Retourné à Vienne, où il se marie et s'établit comme spécialiste des maladies nerveuses, il pratique d'abord le traitement par l'hypnose, avant de mettre au point la méthode qui s'appelera la "psychanalyse".
Il attire de nombreux disciples et s'il voit certains d'entre eux se séparer de lui (Adler et Jung), les cercles psychanalytiques se montrent de plus en plus actifs, la doctrine se répand à l'étranger. Parallèlement, les publications de Freud se multiplient, témoignant de la richesse de sa pensée créatrice, capable d'aborder les sujets les plus variés.
Cette Introduction à la Psychanalyse, dont la matière est une série de leçons professées en 1916, constitue pour le lecteur la somme la plus complète et la synthèse la plus accessible des idées du père de la psychanalyse.
Introduction à la Psychanalyse :
Première partie : les actes manqués
Chap. 1 (introduction) à 4 :
Freud établit une division en trois groupes des "actes manqués" : a) le lapsus, avec ses subdivisions en erreurs d'écriture, de lecture, de fausse audition ; b) l'oubli, avec ses subdivisions correspondant à l'objet oublié (noms propres, mots étrangers, projets, impressions) ; c) la méprise, la perte, l'impossibilité de retrouver un objet rangé.
Un acte manqué est un acte psychique ayant un sens, produit par l'opposition de deux intentions différentes.
L'intérêt psychanalytique des actes manqués réside dans leur fréquence, dans le fait que chacun peut les observer facilement sur soi-même et que leur production n'a pas pour condition nécessaire un état morbide.

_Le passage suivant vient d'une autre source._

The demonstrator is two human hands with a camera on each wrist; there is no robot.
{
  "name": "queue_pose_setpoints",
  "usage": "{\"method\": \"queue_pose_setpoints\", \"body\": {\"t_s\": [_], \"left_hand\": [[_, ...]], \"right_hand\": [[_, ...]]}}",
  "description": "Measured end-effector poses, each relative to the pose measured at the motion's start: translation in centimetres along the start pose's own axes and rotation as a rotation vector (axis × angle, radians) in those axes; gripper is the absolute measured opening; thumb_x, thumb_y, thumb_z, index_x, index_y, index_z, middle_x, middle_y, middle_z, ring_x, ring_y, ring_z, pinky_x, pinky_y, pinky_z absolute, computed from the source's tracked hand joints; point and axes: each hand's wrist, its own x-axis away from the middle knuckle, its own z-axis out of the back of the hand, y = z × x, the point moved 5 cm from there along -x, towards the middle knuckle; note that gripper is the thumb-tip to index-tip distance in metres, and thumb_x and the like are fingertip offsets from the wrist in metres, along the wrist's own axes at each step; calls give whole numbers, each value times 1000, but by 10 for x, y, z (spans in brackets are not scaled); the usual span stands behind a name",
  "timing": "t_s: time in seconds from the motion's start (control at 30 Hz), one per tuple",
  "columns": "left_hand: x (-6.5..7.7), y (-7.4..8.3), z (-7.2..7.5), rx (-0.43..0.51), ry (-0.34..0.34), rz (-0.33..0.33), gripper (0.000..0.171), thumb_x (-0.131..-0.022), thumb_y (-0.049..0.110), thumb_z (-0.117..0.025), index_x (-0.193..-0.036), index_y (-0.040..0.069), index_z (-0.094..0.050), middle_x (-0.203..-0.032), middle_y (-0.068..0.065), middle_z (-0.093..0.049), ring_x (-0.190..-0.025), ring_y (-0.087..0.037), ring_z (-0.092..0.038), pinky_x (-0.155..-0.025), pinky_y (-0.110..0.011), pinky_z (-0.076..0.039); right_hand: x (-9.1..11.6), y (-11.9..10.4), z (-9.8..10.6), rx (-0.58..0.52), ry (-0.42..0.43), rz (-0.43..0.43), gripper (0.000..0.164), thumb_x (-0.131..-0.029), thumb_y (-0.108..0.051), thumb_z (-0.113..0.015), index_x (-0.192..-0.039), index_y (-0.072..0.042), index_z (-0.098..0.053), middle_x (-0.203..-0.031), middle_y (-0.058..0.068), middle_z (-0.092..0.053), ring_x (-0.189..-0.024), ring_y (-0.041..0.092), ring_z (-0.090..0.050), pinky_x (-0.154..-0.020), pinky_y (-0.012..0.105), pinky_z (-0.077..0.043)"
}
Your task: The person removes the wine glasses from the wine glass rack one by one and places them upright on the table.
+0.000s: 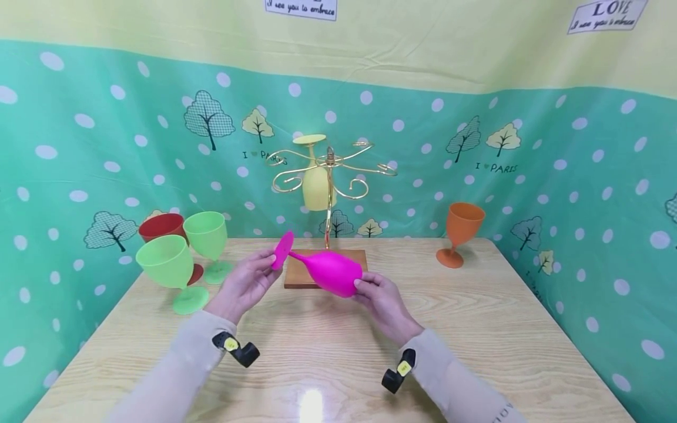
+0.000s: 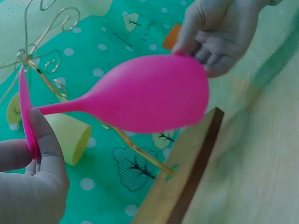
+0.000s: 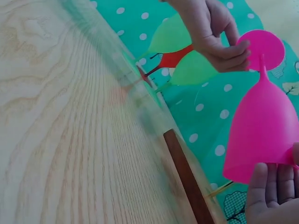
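A pink wine glass (image 1: 333,271) is held in the air between both hands, tilted on its side with its foot up to the left. My left hand (image 1: 250,282) pinches the rim of its round foot between thumb and fingers. At the bowl's mouth, my right hand (image 1: 385,302) grips the edge, thumb on one side and fingers on the other. Behind the glass stands a gold wire rack (image 1: 330,194) with curled arms on a wooden base (image 1: 301,275). A yellow wine glass (image 1: 316,187) hangs upside down from one of the rack's arms.
To the left stand two green wine glasses (image 1: 168,262) and a red one (image 1: 161,224) partly behind them. An orange wine glass (image 1: 463,226) is upright at the right rear of the wooden table (image 1: 476,329). A dotted green cloth (image 1: 412,129) hangs behind.
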Motion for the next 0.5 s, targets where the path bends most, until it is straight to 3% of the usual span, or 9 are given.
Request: {"method": "queue_pose_setpoints", "body": {"t_s": [0.2,0.33,0.5], "left_hand": [[-1,-16,11,-86,30,31,21,-98,-3,-42,-117,4,-49,-98,-6,-61,-85,-14,-61,-83,-23,-51],[-2,-27,16,-167,15,38,23,-97,-2,-46,-119,1,-47,-97,-7,-64,-90,-16,-63,-87,-27,-51],[-7,-39,23,-369,56,36,31,-96,1,-49,-126,-7,-46,-98,-9,-66,-90,-19,-64,-87,-32,-52]], "right_hand": [[10,-16,5,14,28,58,16,-87,1,-64,-100,3,-55,-108,14,-56,-95,24,-61,-90,34,-50],[18,-28,9,78,-9,52,21,-88,-2,-65,-105,4,-54,-106,13,-59,-98,24,-60,-92,34,-49],[33,-48,14,213,-61,36,28,-90,-7,-64,-112,4,-53,-105,13,-59,-100,25,-58,-94,34,-47]]}}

Lorsque, dans un discours important ou dans une négociation verbale, quelqu'un dit le contraire de ce qu'il voulait dire, il commet un lapsus qui se laisse difficilement expliquer par la théorie psycho-physiologique ou par la théorie de l'attention. Exemple de lapsus : le président d'une assemblée déclare en ouvrant une séance : "La séance est close... heu, je veux dire : la séance est ouverte."
La tendance pertubatrice se trouve refoulée (en l'occurrence le désir que la séance, pressentie comme houleuse, soit déjà terminée). Comme la personne qui parle s'est décidée à ne pas la faire apparaître dans le discours, elle commet un lapsus, c'est-à-dire que la tendance refoulée se manifeste malgré la personne, soit en modifiant l'intention avouée, soit en se confondant avec elle, soit enfin en prenant tout simplement sa place (comme c'est le cas ici).Tel est le mécanisme du lapsus.
Le refoulement d'une intention de dire quelque chose constitue la condition indispensable d'un lapsus.
Les actes manqués résultent de compromis ; ils signifient que le refoulement est à moitié manqué et à moitié réussi, que l'intention menacée, si elle n'est pas complètement supprimée, est suffisamment refoulée pour ne pas pouvoir se manifester, abstraction faite de certains cas isolés, telle quelle, sans modifications.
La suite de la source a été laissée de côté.